**Exercise instructions**:
Word for word, please restate each record and pass over the pictures.

—————

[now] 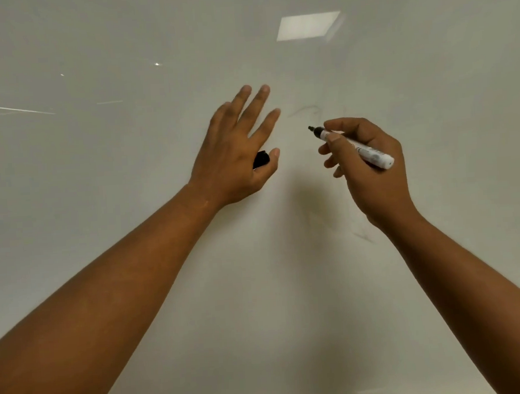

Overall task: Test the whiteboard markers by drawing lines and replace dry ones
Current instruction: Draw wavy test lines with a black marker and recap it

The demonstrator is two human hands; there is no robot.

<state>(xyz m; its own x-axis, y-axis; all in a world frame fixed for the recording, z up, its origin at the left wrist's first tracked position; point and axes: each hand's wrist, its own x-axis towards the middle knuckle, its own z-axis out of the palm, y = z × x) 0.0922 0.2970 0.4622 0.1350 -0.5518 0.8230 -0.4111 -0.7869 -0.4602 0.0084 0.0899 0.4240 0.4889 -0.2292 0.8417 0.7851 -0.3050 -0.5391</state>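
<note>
— Between the right thumb and curled fingers (329,148): what is held?

— An uncapped marker (356,148), white barrel, black tip pointing up-left, close to the whiteboard (131,204); whether the tip touches cannot be told. The right hand (370,171) grips it like a pen, wrist bent back, forearm running down to the lower right.

— And the left fingers (259,105)?

— Three are straight and spread, pointing up toward the board. Beneath them the thumb tucks a black cap (261,159) against the palm. The left hand (235,155) shows its back, forearm stretching down-left.

— Markings?

— Faint grey strokes (305,110) just above the marker tip.
</note>
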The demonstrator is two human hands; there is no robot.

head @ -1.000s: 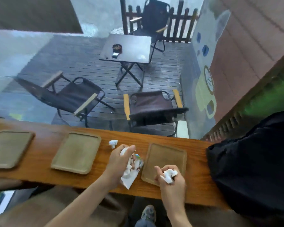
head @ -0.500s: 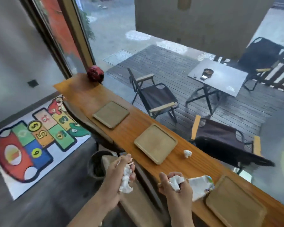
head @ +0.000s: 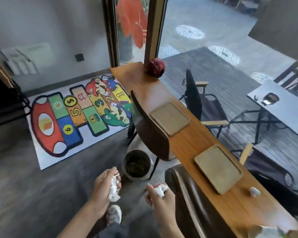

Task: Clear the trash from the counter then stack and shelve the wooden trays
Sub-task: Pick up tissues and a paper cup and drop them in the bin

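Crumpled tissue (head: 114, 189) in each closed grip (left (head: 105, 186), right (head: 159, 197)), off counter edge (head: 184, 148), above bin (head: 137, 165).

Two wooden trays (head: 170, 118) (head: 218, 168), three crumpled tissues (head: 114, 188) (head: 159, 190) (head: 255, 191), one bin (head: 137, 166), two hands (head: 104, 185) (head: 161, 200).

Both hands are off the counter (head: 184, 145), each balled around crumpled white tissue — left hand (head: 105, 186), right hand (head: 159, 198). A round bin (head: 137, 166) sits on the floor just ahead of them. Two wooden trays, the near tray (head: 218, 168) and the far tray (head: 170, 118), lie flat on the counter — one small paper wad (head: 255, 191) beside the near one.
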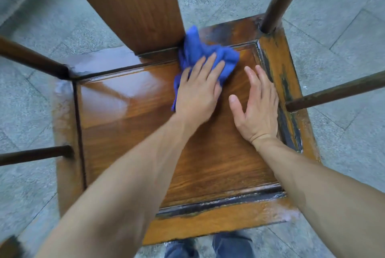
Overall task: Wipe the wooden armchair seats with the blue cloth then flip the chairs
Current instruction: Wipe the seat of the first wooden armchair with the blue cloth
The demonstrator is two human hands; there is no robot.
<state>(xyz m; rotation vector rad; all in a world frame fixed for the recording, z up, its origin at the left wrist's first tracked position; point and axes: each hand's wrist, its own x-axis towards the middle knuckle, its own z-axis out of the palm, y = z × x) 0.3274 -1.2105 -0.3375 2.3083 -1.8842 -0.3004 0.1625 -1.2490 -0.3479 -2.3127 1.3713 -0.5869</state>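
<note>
Blue cloth (205,53) lies bunched on the far part of the wooden seat (129,132), against the base of the broad back splat (127,6); left hand (198,89) lies flat on top of it, fingers straight and close together, pressing it to the wood; right hand (257,110) rests palm-down on the bare seat just beside the left, fingers extended and thumb spread, holding nothing; the seat panel shows a wet sheen on its left half; the surrounding frame (279,66) is worn, with dark patches along the right rail; dark round spindles (337,93) rise from the frame at both sides; grey stone paving (337,33) lies beneath the armchair.
</note>
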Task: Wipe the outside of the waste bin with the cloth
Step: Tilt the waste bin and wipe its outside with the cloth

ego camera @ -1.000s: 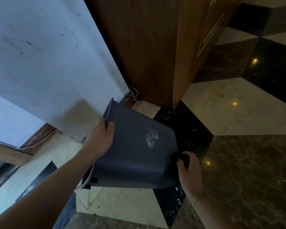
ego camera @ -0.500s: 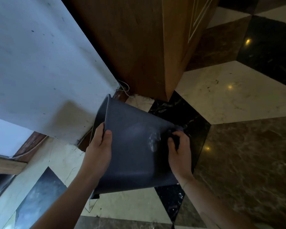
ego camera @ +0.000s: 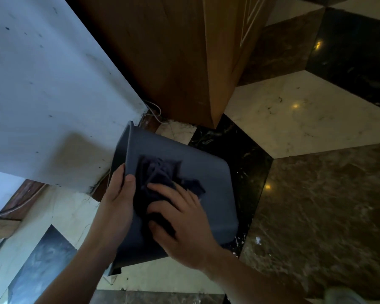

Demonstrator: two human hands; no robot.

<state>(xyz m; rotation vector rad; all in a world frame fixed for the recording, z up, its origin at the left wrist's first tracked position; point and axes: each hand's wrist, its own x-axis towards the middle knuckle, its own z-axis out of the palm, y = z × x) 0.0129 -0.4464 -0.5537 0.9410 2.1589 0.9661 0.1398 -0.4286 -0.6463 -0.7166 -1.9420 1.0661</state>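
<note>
A dark grey plastic waste bin (ego camera: 208, 172) is tipped on its side above the floor, with its open rim toward the wall at the left. My left hand (ego camera: 119, 194) grips the bin's rim, thumb on the outside. A dark crumpled cloth (ego camera: 160, 174) lies on the bin's upturned side wall. My right hand (ego camera: 182, 218) presses flat on the cloth's lower part, fingers spread over it. The white smudge seen earlier on the wall is hidden under the cloth.
A white wall (ego camera: 48, 95) stands at the left and a wooden cabinet (ego camera: 173, 58) close behind the bin, with a thin cable (ego camera: 155, 110) at their corner. The floor (ego camera: 305, 119) is polished marble in cream, brown and black tiles.
My right hand has moved from the bin's bottom edge onto its side wall, and the dark cloth now lies spread under it. The smudge is covered. The left hand has kept its grip.
</note>
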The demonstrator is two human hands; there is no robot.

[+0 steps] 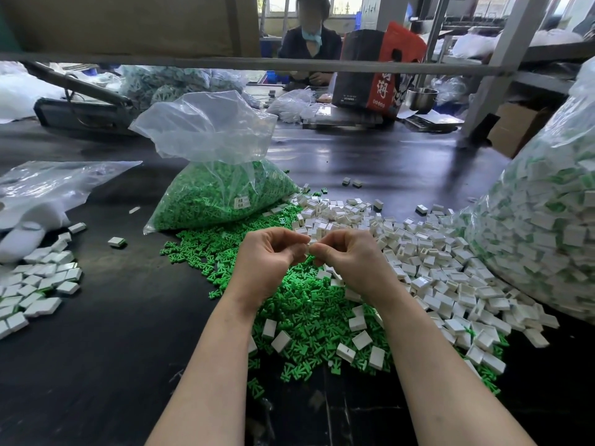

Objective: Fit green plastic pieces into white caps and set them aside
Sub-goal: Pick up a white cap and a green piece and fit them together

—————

**Written solution**:
[now] 

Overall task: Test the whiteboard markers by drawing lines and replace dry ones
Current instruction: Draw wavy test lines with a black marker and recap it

The demonstrator is two human hands; there is no robot.

<state>(xyz m; its own x-axis, y-axis; all in a world frame fixed for the recording, z up, its origin at the left wrist's first tracked position; point and axes: each hand's wrist, its own x-axis towards the middle knuckle, its own z-axis out of the palm, y = z × x) 0.0922 0.2970 0.4622 0.1350 -0.5518 0.8230 -0.4111 -0.7869 -0.4602 0.0084 0.0899 0.4240 0.4889 -0.2292 0.8417 0.7851 -0.3050 -0.5391</state>
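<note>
— Between the right thumb and curled fingers (329,148): what is held?

— An uncapped marker (356,148), white barrel, black tip pointing up-left, close to the whiteboard (131,204); whether the tip touches cannot be told. The right hand (370,171) grips it like a pen, wrist bent back, forearm running down to the lower right.

— And the left fingers (259,105)?

— Three are straight and spread, pointing up toward the board. Beneath them the thumb tucks a black cap (261,159) against the palm. The left hand (235,155) shows its back, forearm stretching down-left.

— Markings?

— Faint grey strokes (305,110) just above the marker tip.
</note>
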The demonstrator is two human hands; there is no robot.

head @ -1.000s: 
head @ -0.500s: 
head @ +0.000s: 

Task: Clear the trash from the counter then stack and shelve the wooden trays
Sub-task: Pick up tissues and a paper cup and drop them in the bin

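Crumpled tissue (head: 114, 189) in each closed grip (left (head: 105, 186), right (head: 159, 197)), off counter edge (head: 184, 148), above bin (head: 137, 165).

Two wooden trays (head: 170, 118) (head: 218, 168), three crumpled tissues (head: 114, 188) (head: 159, 190) (head: 255, 191), one bin (head: 137, 166), two hands (head: 104, 185) (head: 161, 200).

Both hands are off the counter (head: 184, 145), each balled around crumpled white tissue — left hand (head: 105, 186), right hand (head: 159, 198). A round bin (head: 137, 166) sits on the floor just ahead of them. Two wooden trays, the near tray (head: 218, 168) and the far tray (head: 170, 118), lie flat on the counter — one small paper wad (head: 255, 191) beside the near one.
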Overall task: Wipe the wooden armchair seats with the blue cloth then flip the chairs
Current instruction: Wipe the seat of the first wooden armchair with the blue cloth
The demonstrator is two human hands; there is no robot.
<state>(xyz m; rotation vector rad; all in a world frame fixed for the recording, z up, its origin at the left wrist's first tracked position; point and axes: each hand's wrist, its own x-axis towards the middle knuckle, its own z-axis out of the palm, y = z × x) 0.3274 -1.2105 -0.3375 2.3083 -1.8842 -0.3004 0.1625 -1.2490 -0.3479 -2.3127 1.3713 -0.5869</state>
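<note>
Blue cloth (205,53) lies bunched on the far part of the wooden seat (129,132), against the base of the broad back splat (127,6); left hand (198,89) lies flat on top of it, fingers straight and close together, pressing it to the wood; right hand (257,110) rests palm-down on the bare seat just beside the left, fingers extended and thumb spread, holding nothing; the seat panel shows a wet sheen on its left half; the surrounding frame (279,66) is worn, with dark patches along the right rail; dark round spindles (337,93) rise from the frame at both sides; grey stone paving (337,33) lies beneath the armchair.
</note>
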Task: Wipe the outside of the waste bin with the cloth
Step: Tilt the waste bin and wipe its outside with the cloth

ego camera @ -1.000s: 
ego camera @ -0.500s: 
ego camera @ +0.000s: 

Demonstrator: two human hands; no robot.

<state>(xyz m; rotation vector rad; all in a world frame fixed for the recording, z up, its origin at the left wrist's first tracked position; point and axes: each hand's wrist, its own x-axis towards the middle knuckle, its own z-axis out of the palm, y = z × x) 0.0129 -0.4464 -0.5537 0.9410 2.1589 0.9661 0.1398 -0.4286 -0.6463 -0.7166 -1.9420 1.0661</state>
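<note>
A dark grey plastic waste bin (ego camera: 208, 172) is tipped on its side above the floor, with its open rim toward the wall at the left. My left hand (ego camera: 119, 194) grips the bin's rim, thumb on the outside. A dark crumpled cloth (ego camera: 160, 174) lies on the bin's upturned side wall. My right hand (ego camera: 182, 218) presses flat on the cloth's lower part, fingers spread over it. The white smudge seen earlier on the wall is hidden under the cloth.
A white wall (ego camera: 48, 95) stands at the left and a wooden cabinet (ego camera: 173, 58) close behind the bin, with a thin cable (ego camera: 155, 110) at their corner. The floor (ego camera: 305, 119) is polished marble in cream, brown and black tiles.
My right hand has moved from the bin's bottom edge onto its side wall, and the dark cloth now lies spread under it. The smudge is covered. The left hand has kept its grip.
</note>
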The demonstrator is two human hands; there is no robot.

[+0 steps] 

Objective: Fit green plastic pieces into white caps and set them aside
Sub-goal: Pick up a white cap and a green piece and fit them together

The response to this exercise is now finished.